“By the end of 2014, the Afghans will be fully responsible for the security of their country.” — Barack Obama, 2012
“We should leave Afghanistan immediately. No more wasted lives.” — Donald Trump via Twitter, 2013
“I would like to just get out. The problem is, [Afghanistan] just seems to be a lab for terrorists.” — Trump to Tucker Carlson, 2019
“We will withdraw. We have to.” — Pete Buttigieg, 2019
Over seven years, a president, a future president, and an aspiring president have all embraced the same goal: to get out of Afghanistan. Yet the war continues. Democrats sparred on cable news last night about what politicians tend to call America’s longest war, though it’s Afghanistan that’s endured almost 20 years of car bombs, air strikes, and suicide attacks since the United States invaded. Today a highway bus bombing killed 32 people, including children. Two American soldiers who were toddlers when the September 11 attacks took place also died in Afghanistan this week.

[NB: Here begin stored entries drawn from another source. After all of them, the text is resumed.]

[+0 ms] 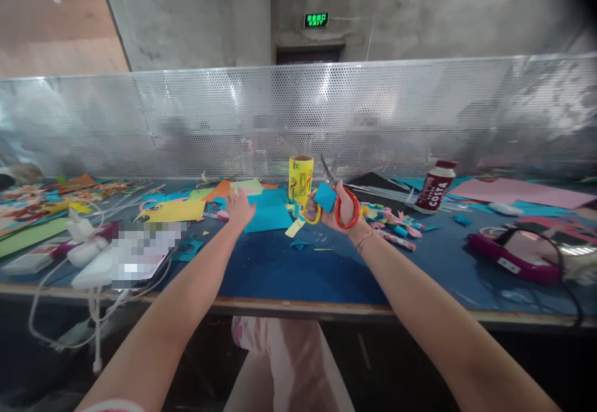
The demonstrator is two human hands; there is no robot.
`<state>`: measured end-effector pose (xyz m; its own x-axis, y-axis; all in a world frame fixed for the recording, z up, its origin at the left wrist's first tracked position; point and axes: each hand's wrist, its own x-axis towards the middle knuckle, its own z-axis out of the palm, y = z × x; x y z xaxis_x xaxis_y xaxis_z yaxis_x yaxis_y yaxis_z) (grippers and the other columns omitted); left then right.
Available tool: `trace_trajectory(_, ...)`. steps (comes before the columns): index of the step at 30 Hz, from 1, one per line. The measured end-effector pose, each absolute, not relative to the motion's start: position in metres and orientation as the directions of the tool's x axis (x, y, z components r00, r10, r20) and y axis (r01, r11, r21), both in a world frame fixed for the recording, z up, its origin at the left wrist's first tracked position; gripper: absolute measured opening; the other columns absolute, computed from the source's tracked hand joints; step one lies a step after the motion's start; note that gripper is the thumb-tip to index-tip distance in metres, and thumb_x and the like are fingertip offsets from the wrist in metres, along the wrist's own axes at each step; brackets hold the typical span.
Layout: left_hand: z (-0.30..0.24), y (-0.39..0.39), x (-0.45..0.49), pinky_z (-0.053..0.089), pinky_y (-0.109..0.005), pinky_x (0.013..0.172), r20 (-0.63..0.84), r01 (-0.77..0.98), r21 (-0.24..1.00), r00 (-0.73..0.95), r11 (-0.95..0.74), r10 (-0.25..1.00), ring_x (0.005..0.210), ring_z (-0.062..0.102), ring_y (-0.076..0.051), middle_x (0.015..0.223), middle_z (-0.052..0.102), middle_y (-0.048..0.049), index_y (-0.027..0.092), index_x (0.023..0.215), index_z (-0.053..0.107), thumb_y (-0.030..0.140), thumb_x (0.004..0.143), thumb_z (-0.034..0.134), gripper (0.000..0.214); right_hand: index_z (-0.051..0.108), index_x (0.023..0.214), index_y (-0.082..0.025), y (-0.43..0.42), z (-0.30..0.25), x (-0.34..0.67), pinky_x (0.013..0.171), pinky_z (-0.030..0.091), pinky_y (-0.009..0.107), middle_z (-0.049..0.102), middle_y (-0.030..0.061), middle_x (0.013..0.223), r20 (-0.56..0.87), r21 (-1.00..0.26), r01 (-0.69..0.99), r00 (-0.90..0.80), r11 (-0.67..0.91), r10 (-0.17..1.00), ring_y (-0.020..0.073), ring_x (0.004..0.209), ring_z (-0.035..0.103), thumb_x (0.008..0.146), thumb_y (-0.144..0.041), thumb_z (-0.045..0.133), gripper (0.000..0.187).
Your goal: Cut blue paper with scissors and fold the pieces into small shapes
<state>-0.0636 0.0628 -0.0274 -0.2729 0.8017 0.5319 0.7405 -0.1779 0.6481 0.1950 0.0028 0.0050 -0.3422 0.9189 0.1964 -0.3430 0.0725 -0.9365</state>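
Yellow tube (301, 178): upright, can't see inside from here
Bottle (436, 187): capped, contents hidden from me
Table (289, 281): blue, scraps (298, 245) about, mesh screen (209, 119) behind
Left hand (240, 208): fingers spread at the blue sheet (271, 210)
Right hand (344, 205): clamped on scissors (331, 179) and blue bit (325, 198), apart from my left

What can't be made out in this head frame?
Head view, all:
Right hand: partly hidden by the blue piece.
Phone screen: pixelated.
Yellow roll: fine print too small.
Doorway: lower part behind the mesh partition.
Right arm: cut off by the bottom edge.
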Motion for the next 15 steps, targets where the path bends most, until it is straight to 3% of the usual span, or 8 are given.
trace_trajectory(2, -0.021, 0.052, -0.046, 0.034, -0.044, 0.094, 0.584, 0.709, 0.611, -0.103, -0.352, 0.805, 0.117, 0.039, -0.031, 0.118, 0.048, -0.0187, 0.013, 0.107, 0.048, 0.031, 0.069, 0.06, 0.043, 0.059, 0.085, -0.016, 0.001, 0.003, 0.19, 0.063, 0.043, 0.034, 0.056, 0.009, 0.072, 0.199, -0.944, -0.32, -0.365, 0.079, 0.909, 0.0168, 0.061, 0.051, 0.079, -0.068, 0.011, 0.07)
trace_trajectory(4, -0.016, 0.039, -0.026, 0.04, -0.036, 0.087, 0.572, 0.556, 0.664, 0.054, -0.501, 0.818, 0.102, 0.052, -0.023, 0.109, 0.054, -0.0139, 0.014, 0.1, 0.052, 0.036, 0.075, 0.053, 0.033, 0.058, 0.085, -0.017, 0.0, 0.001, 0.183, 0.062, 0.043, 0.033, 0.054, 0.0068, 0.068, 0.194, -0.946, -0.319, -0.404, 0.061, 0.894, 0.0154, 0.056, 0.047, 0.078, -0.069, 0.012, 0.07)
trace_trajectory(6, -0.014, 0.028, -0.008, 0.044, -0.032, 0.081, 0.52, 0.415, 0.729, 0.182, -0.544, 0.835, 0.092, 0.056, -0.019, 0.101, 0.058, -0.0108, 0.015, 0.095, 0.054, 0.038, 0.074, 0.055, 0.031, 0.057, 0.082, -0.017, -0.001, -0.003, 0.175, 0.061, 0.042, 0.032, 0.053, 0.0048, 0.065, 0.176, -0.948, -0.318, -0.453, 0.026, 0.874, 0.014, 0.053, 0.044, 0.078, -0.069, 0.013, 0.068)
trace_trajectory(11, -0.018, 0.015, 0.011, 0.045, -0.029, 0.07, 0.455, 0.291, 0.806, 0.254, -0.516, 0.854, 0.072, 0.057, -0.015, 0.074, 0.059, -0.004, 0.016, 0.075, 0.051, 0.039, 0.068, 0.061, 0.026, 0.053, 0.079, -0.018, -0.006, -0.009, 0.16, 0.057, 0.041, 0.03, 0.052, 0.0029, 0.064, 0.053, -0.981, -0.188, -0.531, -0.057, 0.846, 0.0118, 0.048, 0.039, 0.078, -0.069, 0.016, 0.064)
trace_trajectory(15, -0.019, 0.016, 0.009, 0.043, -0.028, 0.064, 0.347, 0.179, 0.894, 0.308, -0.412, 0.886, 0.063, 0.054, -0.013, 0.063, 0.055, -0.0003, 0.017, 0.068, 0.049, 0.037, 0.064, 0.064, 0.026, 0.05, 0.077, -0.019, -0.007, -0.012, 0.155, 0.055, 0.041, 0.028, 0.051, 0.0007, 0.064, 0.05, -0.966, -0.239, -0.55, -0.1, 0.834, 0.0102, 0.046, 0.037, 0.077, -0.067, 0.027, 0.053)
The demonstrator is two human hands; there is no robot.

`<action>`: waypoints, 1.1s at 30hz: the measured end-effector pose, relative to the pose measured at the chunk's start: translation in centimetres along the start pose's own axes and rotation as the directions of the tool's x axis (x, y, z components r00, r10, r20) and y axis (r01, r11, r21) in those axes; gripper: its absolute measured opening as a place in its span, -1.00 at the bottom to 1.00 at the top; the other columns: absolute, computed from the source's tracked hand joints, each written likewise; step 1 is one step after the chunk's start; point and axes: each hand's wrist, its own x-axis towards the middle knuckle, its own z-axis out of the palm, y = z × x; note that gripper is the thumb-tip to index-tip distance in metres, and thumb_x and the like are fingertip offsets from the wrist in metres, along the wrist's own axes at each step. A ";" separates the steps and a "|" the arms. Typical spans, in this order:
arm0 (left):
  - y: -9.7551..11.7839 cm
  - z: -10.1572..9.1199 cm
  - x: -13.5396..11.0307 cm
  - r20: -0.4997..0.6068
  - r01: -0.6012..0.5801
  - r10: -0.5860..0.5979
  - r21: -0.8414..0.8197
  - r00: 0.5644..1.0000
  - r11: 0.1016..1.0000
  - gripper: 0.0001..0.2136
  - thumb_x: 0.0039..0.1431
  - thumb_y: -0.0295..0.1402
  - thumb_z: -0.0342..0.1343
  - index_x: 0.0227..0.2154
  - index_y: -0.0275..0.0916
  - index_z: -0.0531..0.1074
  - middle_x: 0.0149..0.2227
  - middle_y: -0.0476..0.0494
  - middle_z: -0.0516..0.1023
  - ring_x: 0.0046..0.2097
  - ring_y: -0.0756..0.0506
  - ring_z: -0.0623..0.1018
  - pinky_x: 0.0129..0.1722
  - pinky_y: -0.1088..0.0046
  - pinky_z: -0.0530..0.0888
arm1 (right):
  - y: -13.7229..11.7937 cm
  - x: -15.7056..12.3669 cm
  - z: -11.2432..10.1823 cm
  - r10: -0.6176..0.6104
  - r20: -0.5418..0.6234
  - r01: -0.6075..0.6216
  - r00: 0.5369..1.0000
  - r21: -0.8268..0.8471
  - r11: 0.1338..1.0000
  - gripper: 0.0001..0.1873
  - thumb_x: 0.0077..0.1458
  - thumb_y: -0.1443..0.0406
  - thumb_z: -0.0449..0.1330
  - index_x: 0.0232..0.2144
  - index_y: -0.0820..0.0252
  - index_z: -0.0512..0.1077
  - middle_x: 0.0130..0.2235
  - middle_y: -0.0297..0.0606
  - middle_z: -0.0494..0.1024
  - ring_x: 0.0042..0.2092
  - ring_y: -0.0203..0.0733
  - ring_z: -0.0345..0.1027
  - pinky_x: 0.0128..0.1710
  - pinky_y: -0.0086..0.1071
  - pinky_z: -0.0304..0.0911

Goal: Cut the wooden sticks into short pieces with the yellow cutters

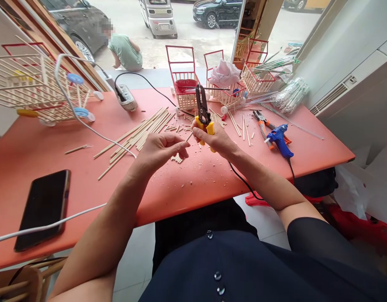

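Wooden stick [189, 136], thin and pale: located above the middle of the surface [86, 180], between the fingertips of the left hand [162, 151] and the thumb side of the right hand [220, 138]. Left hand: clamped on the stick, thumb and forefinger pinched, remaining fingers curled. Right hand: wrapped around the yellow handles of a wire stripper [201, 102], dark head directed away from the body. Contact between stick and stripper head: hidden at the right thumb, cannot tell. Just below the fingertips: short cut pieces [177, 158] in a small cluster, with pale crumbs scattered over the nearby surface. Beyond the left hand: long sticks [154, 126] in a loose diagonal fan. Beyond the wire stripper: a small wooden cart [187, 100] with red trim, upright on the surface. To the right: a blue glue gun [278, 138], lying beside and partly overlapping pliers [261, 126] with orange-and-grey handles. Farther back on the right: a bundle in clear wrapping [287, 96]. To the left, near the front edge: a black phone [44, 201], lying flat, crossed by a white cable [32, 229]. At the rear left: a power strip [126, 98], next to a larger wooden cart [32, 88].
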 end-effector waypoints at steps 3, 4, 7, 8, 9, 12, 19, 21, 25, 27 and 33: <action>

Washington’s policy reflects the ambivalence of successive presidents who have promised to leave yet fear the deadly consequences of doing so. Just Monday, Secretary of State Mike Pompeo declared publicly the expectation that the United States would be out before the 2020 election, joking that this would be “job-enhancing” for him. His own special envoy Zalmay Khalilzad was in Afghanistan trying to set the conditions for a withdrawal, but told an Afghan television station that no timeline had been agreed on yet.